De tekst van het boek verscheen in een eerste versie van augustus 1977 tot augustus 1979 als feuilleton in het weekblad
| |
| |
Vrij Nederland. Het gaat hier daadwerkelijk om een versie, want de in boekvorm gepubliceerde tekst is sterk gewijzigd: fragmenten uit het feuilleton zijn verdwenen of op een andere plaats in het verhaal terechtgekomen, er zijn passages en hoofdstuktitels toegevoegd, het hoofdpersonage heeft een naam gekregen en verder is vrijwel de gehele tekst herschreven, ook al gaat het soms slechts om wijzigingen op woord- of zinsniveau.
Het boek bevat 259 bladzijden en bestaat uit dertien getitelde, ongenummerde hoofdstukken met een lengte variërend van een enkele bladzijde tot veertig bladzijden.
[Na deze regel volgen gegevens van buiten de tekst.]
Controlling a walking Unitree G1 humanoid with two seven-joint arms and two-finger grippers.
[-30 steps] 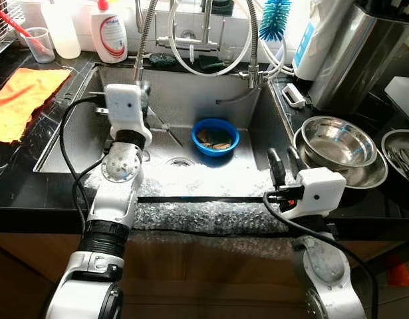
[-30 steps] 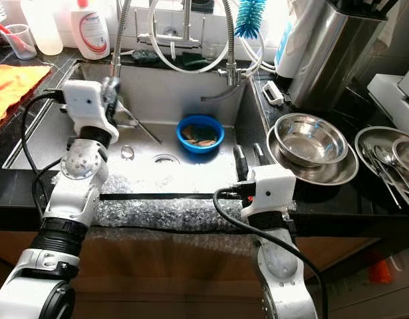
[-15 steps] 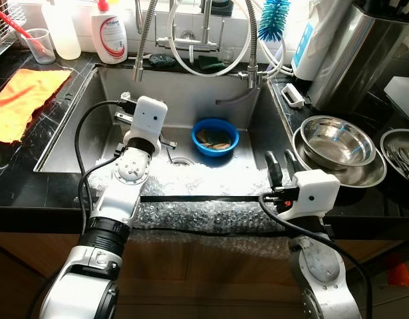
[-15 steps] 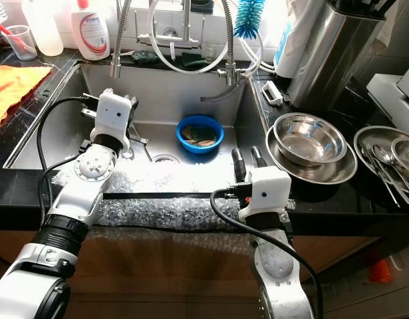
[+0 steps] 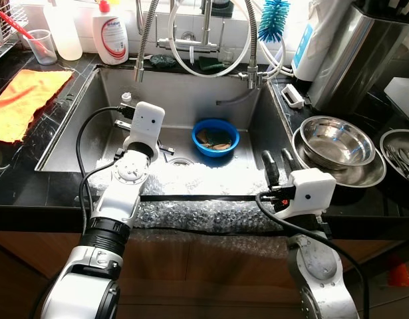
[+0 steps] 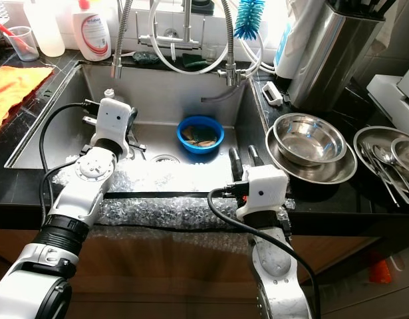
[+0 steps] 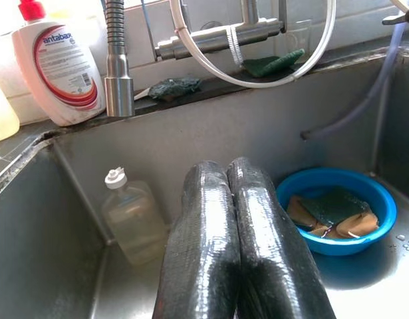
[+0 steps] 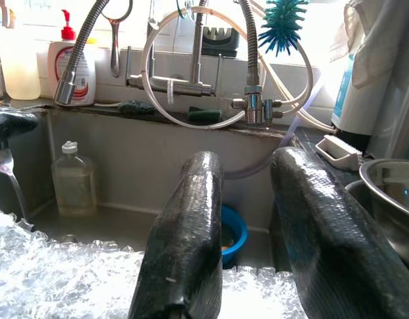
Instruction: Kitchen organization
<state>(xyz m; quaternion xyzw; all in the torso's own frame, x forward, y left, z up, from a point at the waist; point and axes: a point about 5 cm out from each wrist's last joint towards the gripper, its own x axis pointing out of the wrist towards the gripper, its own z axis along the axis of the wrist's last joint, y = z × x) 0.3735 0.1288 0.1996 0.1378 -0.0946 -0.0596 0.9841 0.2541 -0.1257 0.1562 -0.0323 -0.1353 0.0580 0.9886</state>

De tekst van het korte eerste en laatste hoofdstuk is cursief gedrukt en deze onderdelen kunnen daarom als proloog en epiloog worden beschouwd. Met uitzondering van de eveneens korte ‘Een zonderlinge dag’ en ‘Het paleis van denken’ zijn de overige hoofdstukken opgedeeld in twee of meer genummerde afdelingen. Daarnaast kent het boek weinig bladzijden zonder witregel, wat al wijst op de fragmentarische opbouw van het verhaal.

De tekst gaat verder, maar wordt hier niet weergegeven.